▸ **What is being asked**: Each line from the start of the listing below through the line containing "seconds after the" should be reproduced exactly, with no others.

+++ Dataset section

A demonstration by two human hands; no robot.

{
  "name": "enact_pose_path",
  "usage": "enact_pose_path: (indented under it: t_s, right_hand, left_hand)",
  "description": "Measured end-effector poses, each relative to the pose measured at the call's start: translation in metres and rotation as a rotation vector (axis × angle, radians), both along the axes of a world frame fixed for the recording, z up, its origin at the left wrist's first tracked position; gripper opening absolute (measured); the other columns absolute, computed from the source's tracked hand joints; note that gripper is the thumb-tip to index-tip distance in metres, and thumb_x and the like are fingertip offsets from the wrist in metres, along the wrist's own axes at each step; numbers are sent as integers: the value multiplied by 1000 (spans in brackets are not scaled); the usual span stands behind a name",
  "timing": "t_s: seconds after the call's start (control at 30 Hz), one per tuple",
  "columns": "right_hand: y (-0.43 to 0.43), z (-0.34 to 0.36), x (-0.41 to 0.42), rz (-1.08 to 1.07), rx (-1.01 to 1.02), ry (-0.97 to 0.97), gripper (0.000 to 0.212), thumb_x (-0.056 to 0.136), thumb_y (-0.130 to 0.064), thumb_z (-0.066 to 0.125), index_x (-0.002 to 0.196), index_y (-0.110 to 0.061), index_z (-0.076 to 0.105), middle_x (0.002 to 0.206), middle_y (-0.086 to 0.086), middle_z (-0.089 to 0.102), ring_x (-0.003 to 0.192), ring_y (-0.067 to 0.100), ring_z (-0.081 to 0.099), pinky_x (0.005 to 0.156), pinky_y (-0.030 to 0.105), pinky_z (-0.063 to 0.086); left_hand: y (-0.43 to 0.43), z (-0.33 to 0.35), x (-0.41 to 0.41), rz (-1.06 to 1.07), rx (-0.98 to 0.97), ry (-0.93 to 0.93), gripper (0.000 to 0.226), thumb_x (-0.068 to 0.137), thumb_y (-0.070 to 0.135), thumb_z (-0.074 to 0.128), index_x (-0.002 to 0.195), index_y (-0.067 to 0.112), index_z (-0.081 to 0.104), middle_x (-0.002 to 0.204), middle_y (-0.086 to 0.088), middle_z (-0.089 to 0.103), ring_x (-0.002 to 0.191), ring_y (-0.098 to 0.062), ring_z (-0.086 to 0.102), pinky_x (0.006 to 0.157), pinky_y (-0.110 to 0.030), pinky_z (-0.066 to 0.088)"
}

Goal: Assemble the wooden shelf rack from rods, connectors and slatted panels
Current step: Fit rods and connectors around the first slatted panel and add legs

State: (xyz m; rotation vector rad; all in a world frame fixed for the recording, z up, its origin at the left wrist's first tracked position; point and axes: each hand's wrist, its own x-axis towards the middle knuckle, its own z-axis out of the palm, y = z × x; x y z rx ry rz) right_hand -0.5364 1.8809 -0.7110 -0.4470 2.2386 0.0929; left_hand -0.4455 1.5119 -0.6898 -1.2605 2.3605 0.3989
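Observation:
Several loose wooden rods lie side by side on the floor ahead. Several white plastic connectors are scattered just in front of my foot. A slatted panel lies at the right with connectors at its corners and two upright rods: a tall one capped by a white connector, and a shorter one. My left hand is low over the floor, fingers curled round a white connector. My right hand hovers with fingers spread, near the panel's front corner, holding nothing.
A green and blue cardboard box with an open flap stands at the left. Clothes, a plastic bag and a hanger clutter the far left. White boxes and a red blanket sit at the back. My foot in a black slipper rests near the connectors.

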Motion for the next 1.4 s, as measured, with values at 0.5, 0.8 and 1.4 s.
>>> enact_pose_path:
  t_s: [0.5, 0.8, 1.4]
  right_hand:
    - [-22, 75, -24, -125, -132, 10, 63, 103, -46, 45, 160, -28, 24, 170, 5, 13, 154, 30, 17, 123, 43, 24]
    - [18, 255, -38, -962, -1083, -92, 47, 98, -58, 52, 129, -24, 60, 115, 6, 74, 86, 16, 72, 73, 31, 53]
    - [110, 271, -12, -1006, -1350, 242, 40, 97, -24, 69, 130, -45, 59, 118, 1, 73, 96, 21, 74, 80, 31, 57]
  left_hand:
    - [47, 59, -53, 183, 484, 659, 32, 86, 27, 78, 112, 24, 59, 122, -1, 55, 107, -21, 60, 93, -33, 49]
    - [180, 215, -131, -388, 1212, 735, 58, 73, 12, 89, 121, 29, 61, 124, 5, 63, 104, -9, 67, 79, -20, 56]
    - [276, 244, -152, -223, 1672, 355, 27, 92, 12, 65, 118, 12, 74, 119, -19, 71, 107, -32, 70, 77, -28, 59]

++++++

▸ **Written answer**:
A demonstration by two human hands; no robot.

{
  "name": "enact_pose_path",
  "usage": "enact_pose_path: (indented under it: t_s, right_hand, left_hand)",
  "description": "Measured end-effector poses, each relative to the pose measured at the call's start: translation in metres and rotation as a rotation vector (axis × angle, radians), both along the axes of a world frame fixed for the recording, z up, its origin at the left wrist's first tracked position; gripper opening absolute (measured); the other columns absolute, computed from the source's tracked hand joints; note that gripper is the thumb-tip to index-tip distance in metres, and thumb_x and the like are fingertip offsets from the wrist in metres, along the wrist's own axes at each step; numbers are sent as integers: the value multiplied by 1000 (spans in brackets are not scaled); the usual span stands behind a name",
  "timing": "t_s: seconds after the call's start (control at 30 Hz), one per tuple",

Here is where the answer stops.